Friday, November 14, 2014

21. Station Eleven by Emily St. John Mandel

This was recommended to me by ex-50 booker (though still fairly prolific reader) Buzby and since I am always on the lookout for Canadian "genre" authors, I went for it.  Also, it gave me an excuse to support a local sci-fi/fantasy bookstore in Toronto and it fits into my new trade paperback reading strategy.  Finally, it's a book that makes me feel contemporary and hip when I read it in public locations (in the train station, I carried under my arm in such a way that you could see the author's photo).  So many compelling reasons to read Station Eleven!

The book itself is definitely a page-turner.  It's an interesting hybrid of "genre" and "literary".  Mandel is walking the same path as Cormac Macarthy wrapping what are basically good stories of action and adventure in a package that will make it appealing to the medium-brow mainstream.  Station Eleven is a post-plague world without us novel that references pulpy graphic novels as a serious art form but is also an exploration of character and modern-day relationships.  One of the main storylines is of a band of travelling musicians in the rebuilding wasteland in conflict with a religious cult that has ninja forest skills, but it is told in non-linear fashion, interwoven with pre-plague narratives that slowly give us the backstory of various characters and weave the entire thing into an exploration of one particular character who dies before the plague even starts.

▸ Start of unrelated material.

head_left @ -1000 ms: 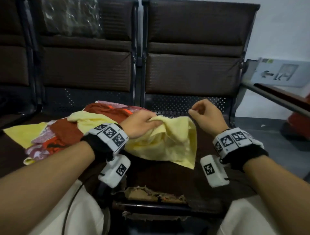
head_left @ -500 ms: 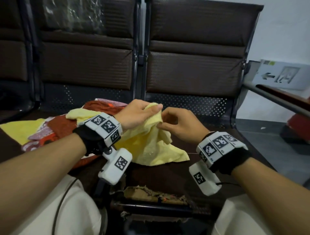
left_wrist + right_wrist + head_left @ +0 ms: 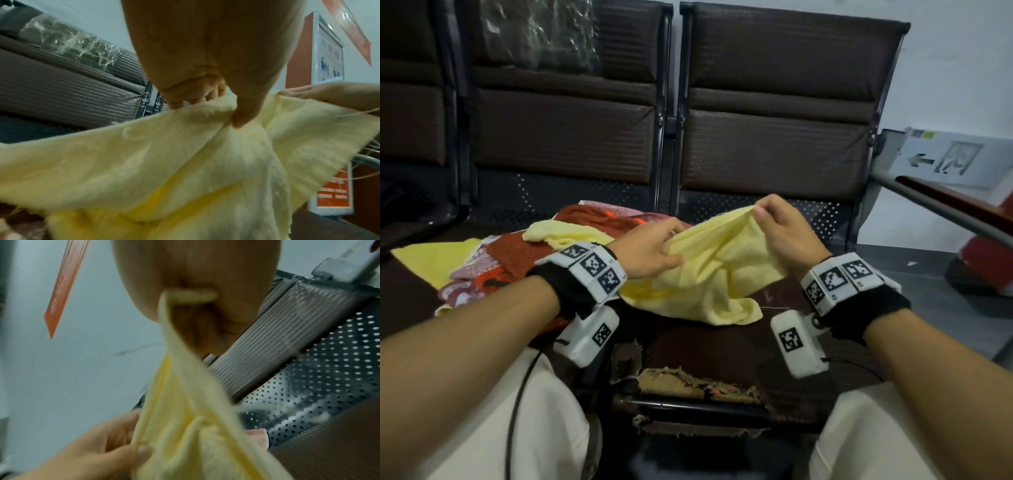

This hybrid form forced me to ask myself what I really like.  I feel like this is an honest effort and the author's understanding of comics, sci-fi and the dystopian sub-genre appear to be deep and personal, not just slumming it as we have seen with some mainstream literary authors (only to get skewered on the pen of Ursula K. Le Guin).  But in the end, I wasn't clear on what the point of this novel was.  It seems to be ultimately one of those meditations on character, where the narrative takes a back seat to the attempt at sharing some kind of "truth" with the reader.  That's a bit ungenerous on my part, as I think here it is more of a feeling about the worth of a life and how we impact each other in our interconnected world than a truth.  It was a pleasant book overall and left me with a nice feeling, but it also didn't live up to the promise of its premise.  When it was over, I felt that it was just over.